Garnet & Old

Four Minutes That Changed History

By Jim Joanos

06/2006

Lenny Hall shot twice and made two baskets. He also collected two rebounds. It happened in less than four minutes. Then, Hall came down hard and twisted his knee, forcing him to leave the game. Shortly, thereafter, he re-entered the game and tried to play but the knee would not support him. He fell and his career as an FSU basketball player had ended. It would later be determined that there was cartilage damage.

Brief as they were, those few minutes changed athletics at Florida State forever. In those minutes, Lenny Hall and FSU had penetrated a major barrier. Those moments, despite the controversy surrounding them, or, perhaps, because of the controversy that surrounded them, are among the "shiniest" in FSU sports history. In those few minutes, Hall had become the first African American to play varsity basketball at Florida State and among the very first at a predominantly white university in the Deep South. Some believe that he was the first. In today’s world, it may not seem like much. It was huge. When December comes around this year, it will be 40 years since that game took place.

The event took place in FSU’s season-opening game against Valdosta State in old Tully Gym on the first day of December of 1966. Ironically, FSU won the game by four points (62-58), the same number that Lenny Hall had scored in those first four minutes of the game. Incidentally, on that very same day, Bill Jones, a University of Maryland basketball player became the first African American to play for an Atlantic Coast Conference basketball team when he played against Penn State. A season later, on December 2, 1967, Perry Wallace would play at Vanderbilt and become the first black player to play in a Southeastern Conference varsity basketball game.

That 1966 game against Valdosta State was remarkable for another reason. It was the first game in which Hugh Durham served FSU as its head coach. Durham had played at FSU in the late fifties and had followed that up by becoming head coach J.K. "Bud" Kennedy’s top assistant for nine years.

While it was Kennedy, as head coach, who had signed Hall, Durham had also been strongly involved in the recruitment. It would be under Durham that Hall would play at FSU. Shortly following the recruitment of Hall, Kennedy was diagnosed with cancer and not long thereafter passed away. Durham was selected to move up and become FSU’s head basketball coach.
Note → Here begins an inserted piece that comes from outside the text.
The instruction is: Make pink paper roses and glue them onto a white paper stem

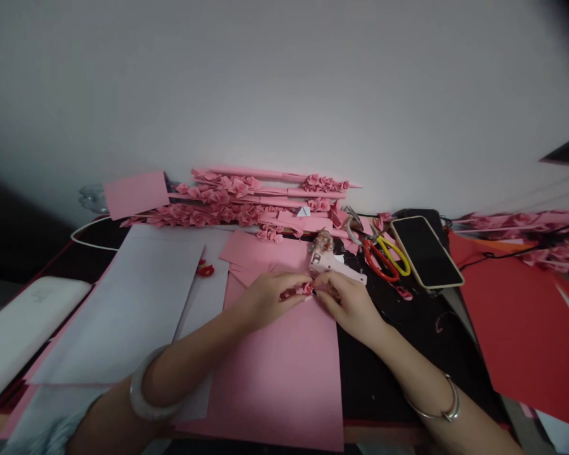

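Between my two hands is a small pink folded paper flower (307,289), held just above a large pink paper sheet (279,379). My left hand (268,297) pinches the flower from the left side. From the right, my right hand (348,303) closes thumb and fingers at the flower's edge. Right behind my hands lies a pale pink glue gun (341,266), its nozzle end near a crusted brownish lump (323,241). My fingers partly hide the flower.
Pink paper flower stems (227,196) lie piled along the wall. Red-and-yellow-handled pliers (389,256) and a phone (427,253) rest at right, beside red sheets (526,328). White sheets (128,309), red-handled scissors (205,270) and a white device (33,322) occupy the left.
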Demonstrator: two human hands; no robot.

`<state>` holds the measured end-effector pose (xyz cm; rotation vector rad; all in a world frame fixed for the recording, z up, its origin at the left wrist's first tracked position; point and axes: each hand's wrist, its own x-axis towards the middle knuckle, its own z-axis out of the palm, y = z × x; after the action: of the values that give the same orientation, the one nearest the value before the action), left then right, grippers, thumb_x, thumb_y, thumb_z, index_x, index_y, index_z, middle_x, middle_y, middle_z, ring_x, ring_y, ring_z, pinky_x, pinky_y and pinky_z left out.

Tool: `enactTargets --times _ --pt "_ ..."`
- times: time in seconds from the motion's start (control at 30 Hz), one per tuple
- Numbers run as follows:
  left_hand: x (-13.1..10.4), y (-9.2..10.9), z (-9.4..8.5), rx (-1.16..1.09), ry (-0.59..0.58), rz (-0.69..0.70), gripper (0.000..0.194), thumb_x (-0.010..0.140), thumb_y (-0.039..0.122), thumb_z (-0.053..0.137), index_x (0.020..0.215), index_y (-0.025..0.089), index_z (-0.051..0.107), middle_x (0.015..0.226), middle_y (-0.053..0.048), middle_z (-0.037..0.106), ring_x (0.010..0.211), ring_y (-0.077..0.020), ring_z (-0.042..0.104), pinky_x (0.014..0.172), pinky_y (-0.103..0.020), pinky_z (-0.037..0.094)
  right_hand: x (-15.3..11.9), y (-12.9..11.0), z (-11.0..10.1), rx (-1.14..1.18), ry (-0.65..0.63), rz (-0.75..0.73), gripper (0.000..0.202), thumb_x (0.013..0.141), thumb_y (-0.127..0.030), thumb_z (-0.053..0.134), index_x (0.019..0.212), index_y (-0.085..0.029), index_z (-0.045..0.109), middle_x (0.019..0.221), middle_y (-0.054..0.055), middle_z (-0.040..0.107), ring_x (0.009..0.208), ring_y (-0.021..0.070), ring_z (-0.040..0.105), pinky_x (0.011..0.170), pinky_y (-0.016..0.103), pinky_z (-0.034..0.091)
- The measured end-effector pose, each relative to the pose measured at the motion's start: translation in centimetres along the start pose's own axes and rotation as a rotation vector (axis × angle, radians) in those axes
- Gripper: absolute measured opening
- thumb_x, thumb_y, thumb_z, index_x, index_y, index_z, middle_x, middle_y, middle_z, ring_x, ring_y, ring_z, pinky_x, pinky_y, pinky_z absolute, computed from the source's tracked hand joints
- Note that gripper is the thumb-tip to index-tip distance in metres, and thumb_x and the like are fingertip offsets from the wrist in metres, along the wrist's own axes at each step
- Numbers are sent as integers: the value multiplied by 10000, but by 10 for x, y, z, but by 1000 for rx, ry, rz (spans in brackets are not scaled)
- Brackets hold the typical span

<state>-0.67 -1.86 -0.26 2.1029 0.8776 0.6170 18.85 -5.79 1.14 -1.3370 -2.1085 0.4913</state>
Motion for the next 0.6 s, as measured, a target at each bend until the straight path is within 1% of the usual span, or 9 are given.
enactTargets --times 0.13,0.37,0.6 --pt "1 -1 0 13 13 18 174 870 258 530 968 189 656 773 -5 640 722 -137 558 665 -234 432 1 0 0 1 9 -12 107 836 -115 535 883 -199 581 812 37 668 688 152 617 633 247 481" --pt "0 2 -1 -7 6 -4 166 866 243 537 968 192 657 820 -13 654 761 -142 574 704 -245 447 0 -1 0 15 0 -10 104 839 -114 533 889 -190 582 821 41 663 696 149 619 643 245 483" --pt "-2 1 -1 -24 20 -1 189 864 242 551 1013 196 659 859 -19 676 781 -140 588 706 -237 455 -2 -4 -2 4 -9 2 96 844 -122 524 879 -186 586 828 45 666 690 150 622 640 245 487"
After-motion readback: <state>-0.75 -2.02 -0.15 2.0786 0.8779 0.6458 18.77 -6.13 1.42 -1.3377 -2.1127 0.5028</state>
Under Durham, FSU greatly increased its efforts to recruit and play black athletes. It proved to be of major importance in the rise of FSU basketball. The 1971-72 team, which featured an all black starting five, reached the highest level ever achieved so far by an FSU basketball team. That team finished as the runner-up to UCLA, the national champions that season.

In a column written following that 1971-72 season, famed Tallahassee Democrat sports writer, Bill McGrotha, attributed FSU’s success to Durham’s willingness and ability to recruit black players. He described Durham as having "no personal hang-ups on the color of basketball players, be they red, yellow, white, black or any shade of the rainbow." He further wrote that Durham "does have a hangup about basketball talent."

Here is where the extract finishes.